PROBLEM DETAILS => From the entries below, list each line with "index".
━━━
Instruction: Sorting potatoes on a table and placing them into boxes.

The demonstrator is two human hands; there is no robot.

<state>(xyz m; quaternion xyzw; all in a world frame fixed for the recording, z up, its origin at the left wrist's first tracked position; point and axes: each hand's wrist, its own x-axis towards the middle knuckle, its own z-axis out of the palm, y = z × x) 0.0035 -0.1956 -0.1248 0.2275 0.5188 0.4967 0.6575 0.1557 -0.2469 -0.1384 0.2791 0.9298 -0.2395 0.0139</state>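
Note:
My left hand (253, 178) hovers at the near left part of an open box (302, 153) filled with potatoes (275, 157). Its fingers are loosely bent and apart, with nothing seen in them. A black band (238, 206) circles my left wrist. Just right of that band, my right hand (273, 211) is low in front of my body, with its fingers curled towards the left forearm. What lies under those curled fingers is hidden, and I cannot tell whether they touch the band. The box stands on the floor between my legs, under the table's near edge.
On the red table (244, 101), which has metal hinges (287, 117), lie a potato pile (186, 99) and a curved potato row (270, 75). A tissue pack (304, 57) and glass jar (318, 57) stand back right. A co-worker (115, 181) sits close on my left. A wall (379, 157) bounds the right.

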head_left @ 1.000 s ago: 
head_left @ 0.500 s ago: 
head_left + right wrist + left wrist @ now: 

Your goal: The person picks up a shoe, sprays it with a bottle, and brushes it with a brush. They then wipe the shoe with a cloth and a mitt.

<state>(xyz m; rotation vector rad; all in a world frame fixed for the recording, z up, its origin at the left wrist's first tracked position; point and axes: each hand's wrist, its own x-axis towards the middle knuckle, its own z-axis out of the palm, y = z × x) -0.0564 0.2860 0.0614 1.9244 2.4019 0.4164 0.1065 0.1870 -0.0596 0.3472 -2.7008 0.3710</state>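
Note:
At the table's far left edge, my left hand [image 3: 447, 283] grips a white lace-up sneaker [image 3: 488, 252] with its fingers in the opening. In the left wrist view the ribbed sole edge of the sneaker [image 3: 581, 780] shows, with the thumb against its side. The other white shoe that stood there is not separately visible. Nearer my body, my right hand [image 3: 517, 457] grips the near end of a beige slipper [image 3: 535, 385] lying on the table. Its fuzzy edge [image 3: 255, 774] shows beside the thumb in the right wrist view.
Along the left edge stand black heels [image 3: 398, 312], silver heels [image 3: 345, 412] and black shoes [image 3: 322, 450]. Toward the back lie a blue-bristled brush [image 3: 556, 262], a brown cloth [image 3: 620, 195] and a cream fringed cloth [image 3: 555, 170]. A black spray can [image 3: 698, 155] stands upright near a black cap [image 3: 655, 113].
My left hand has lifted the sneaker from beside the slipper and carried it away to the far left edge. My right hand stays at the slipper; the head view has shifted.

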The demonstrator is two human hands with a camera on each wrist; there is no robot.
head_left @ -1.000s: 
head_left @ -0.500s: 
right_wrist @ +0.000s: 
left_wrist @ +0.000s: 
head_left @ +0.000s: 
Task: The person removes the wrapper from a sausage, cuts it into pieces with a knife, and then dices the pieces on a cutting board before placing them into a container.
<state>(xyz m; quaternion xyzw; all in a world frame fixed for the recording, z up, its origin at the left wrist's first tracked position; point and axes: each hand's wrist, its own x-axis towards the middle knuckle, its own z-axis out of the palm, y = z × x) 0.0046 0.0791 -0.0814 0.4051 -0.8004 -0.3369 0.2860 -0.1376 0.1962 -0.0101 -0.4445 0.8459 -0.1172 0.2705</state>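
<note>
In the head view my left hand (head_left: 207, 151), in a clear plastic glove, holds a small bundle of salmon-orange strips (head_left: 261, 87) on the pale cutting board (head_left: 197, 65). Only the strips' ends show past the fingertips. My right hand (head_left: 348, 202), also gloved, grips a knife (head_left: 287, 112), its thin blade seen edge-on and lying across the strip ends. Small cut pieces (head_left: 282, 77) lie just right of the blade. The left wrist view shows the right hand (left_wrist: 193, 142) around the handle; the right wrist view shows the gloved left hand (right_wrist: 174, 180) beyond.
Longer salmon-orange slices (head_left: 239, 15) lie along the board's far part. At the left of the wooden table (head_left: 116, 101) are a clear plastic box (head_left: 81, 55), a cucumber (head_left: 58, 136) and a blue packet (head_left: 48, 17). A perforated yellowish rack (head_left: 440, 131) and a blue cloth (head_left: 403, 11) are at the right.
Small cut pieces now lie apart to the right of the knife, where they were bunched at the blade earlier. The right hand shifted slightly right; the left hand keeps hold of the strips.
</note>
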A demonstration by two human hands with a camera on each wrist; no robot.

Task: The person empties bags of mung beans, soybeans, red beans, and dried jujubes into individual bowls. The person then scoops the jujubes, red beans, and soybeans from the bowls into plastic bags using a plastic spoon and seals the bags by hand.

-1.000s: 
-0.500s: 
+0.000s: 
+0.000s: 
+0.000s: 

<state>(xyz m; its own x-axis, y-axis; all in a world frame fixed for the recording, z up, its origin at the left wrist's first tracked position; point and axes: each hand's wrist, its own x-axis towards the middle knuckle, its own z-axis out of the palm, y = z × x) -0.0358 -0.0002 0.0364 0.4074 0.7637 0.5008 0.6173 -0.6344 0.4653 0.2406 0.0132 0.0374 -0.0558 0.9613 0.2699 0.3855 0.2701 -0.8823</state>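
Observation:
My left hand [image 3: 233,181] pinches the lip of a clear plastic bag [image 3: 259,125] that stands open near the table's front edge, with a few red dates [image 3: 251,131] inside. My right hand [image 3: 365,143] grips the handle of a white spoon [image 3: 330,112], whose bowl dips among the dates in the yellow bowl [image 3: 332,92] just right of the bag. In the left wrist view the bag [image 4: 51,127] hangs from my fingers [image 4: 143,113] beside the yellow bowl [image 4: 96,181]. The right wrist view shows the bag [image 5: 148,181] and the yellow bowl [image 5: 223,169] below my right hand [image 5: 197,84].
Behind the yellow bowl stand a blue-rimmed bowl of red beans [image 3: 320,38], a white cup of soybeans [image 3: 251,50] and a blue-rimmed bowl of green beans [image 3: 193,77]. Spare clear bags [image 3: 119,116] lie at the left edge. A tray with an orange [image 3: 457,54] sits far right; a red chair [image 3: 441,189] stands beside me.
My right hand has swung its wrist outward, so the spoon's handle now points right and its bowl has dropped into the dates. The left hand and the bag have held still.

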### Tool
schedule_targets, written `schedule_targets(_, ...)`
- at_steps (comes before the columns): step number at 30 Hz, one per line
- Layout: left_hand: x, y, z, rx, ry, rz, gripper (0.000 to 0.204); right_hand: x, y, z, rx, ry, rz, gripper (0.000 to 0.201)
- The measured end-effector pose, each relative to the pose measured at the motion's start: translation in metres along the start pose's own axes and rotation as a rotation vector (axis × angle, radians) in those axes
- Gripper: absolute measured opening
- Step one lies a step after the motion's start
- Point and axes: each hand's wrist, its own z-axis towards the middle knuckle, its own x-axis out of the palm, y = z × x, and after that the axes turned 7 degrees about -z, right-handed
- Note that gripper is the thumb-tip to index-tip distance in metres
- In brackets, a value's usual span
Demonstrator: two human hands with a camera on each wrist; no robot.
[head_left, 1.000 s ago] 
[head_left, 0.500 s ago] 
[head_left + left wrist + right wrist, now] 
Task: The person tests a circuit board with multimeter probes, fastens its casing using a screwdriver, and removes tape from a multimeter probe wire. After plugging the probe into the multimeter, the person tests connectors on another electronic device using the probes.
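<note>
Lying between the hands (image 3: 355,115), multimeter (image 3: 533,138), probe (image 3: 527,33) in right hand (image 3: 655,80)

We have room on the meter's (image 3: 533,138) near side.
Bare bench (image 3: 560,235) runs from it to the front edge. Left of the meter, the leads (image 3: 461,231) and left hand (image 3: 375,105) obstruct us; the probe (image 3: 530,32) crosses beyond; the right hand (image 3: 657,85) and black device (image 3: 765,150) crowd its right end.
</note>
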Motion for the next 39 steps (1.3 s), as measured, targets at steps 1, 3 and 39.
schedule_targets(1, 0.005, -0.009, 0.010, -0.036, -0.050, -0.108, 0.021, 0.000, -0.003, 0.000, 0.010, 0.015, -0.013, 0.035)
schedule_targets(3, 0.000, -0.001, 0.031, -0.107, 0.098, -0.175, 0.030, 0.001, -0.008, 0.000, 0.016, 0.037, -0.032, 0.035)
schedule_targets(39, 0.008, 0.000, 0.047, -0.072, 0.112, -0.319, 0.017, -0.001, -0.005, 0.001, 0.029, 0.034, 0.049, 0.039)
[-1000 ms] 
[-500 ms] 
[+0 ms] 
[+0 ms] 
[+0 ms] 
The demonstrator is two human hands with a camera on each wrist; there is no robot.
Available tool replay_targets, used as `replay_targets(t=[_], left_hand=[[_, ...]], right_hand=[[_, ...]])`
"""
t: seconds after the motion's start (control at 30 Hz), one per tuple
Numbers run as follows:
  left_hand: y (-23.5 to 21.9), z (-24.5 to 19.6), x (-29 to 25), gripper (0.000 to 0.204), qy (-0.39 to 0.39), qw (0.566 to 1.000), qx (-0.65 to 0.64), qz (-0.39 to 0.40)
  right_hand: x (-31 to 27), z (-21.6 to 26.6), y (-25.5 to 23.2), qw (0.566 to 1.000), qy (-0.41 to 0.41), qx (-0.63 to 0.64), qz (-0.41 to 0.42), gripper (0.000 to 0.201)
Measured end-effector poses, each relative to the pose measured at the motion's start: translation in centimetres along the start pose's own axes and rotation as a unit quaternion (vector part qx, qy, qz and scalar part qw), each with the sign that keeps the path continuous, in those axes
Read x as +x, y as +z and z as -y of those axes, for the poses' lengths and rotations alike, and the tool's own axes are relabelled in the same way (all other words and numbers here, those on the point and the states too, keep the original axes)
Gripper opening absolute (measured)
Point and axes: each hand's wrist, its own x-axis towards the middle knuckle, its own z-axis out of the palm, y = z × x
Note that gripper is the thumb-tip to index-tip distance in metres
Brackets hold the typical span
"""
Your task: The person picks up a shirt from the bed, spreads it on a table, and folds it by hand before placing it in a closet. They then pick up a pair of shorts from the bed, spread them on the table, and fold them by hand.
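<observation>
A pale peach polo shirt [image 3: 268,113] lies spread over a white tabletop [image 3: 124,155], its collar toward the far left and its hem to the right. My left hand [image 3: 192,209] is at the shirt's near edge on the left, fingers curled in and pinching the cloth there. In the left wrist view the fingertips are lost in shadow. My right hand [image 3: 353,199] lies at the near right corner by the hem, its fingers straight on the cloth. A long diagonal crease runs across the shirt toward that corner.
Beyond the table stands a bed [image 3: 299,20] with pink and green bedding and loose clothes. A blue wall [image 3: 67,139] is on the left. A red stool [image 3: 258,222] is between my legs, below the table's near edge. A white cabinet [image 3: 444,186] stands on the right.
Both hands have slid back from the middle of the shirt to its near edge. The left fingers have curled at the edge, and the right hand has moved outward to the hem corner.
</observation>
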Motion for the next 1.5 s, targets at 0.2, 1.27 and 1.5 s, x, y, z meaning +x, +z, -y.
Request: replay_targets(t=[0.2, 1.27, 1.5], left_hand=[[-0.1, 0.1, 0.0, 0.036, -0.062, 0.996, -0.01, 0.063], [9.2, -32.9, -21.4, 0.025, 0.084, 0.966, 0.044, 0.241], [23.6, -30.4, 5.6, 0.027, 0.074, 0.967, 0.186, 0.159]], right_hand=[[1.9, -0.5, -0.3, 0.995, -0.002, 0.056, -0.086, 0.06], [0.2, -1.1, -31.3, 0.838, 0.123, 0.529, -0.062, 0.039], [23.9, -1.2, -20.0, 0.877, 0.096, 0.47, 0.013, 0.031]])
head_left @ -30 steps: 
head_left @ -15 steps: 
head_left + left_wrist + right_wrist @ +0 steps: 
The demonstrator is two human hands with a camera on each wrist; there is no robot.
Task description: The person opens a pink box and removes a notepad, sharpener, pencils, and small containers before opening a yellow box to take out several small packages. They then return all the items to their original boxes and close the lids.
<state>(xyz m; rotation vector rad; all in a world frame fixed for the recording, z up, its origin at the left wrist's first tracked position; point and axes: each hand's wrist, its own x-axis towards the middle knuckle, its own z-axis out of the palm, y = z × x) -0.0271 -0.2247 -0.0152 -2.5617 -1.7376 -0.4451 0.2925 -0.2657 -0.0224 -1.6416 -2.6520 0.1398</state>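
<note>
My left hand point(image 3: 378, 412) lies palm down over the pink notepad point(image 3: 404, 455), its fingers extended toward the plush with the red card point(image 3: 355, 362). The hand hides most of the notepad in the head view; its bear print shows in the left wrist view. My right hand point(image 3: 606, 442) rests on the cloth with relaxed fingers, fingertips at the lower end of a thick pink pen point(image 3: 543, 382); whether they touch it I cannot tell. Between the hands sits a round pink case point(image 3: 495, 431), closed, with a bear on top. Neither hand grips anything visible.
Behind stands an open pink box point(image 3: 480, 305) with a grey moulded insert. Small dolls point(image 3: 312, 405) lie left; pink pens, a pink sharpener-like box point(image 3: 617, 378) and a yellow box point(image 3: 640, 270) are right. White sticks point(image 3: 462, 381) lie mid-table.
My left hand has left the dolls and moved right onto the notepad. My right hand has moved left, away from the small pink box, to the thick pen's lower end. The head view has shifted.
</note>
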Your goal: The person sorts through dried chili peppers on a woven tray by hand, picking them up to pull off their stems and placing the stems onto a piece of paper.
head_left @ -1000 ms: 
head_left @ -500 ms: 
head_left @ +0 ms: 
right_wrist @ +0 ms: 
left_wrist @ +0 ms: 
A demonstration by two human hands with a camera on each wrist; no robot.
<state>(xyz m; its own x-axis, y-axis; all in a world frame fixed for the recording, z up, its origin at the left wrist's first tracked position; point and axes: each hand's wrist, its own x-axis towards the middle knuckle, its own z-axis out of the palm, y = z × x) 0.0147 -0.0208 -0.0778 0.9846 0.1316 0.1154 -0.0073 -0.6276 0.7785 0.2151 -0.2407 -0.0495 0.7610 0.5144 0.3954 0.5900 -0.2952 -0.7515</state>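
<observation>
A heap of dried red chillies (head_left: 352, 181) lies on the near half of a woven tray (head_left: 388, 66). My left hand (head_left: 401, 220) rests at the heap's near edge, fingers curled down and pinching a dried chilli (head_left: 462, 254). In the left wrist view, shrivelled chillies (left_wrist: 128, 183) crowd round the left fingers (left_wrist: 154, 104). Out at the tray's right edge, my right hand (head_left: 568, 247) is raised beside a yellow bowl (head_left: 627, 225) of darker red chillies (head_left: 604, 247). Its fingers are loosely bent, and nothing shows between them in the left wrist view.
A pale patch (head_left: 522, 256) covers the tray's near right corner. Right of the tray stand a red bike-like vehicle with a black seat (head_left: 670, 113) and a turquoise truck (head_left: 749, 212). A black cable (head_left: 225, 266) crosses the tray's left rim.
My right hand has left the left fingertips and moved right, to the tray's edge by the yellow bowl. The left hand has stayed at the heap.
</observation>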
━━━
ANSWER TO THIS TASK =>
- Note that gripper is the thumb-tip to index-tip distance in metres
Note that gripper is the thumb-tip to index-tip distance in metres

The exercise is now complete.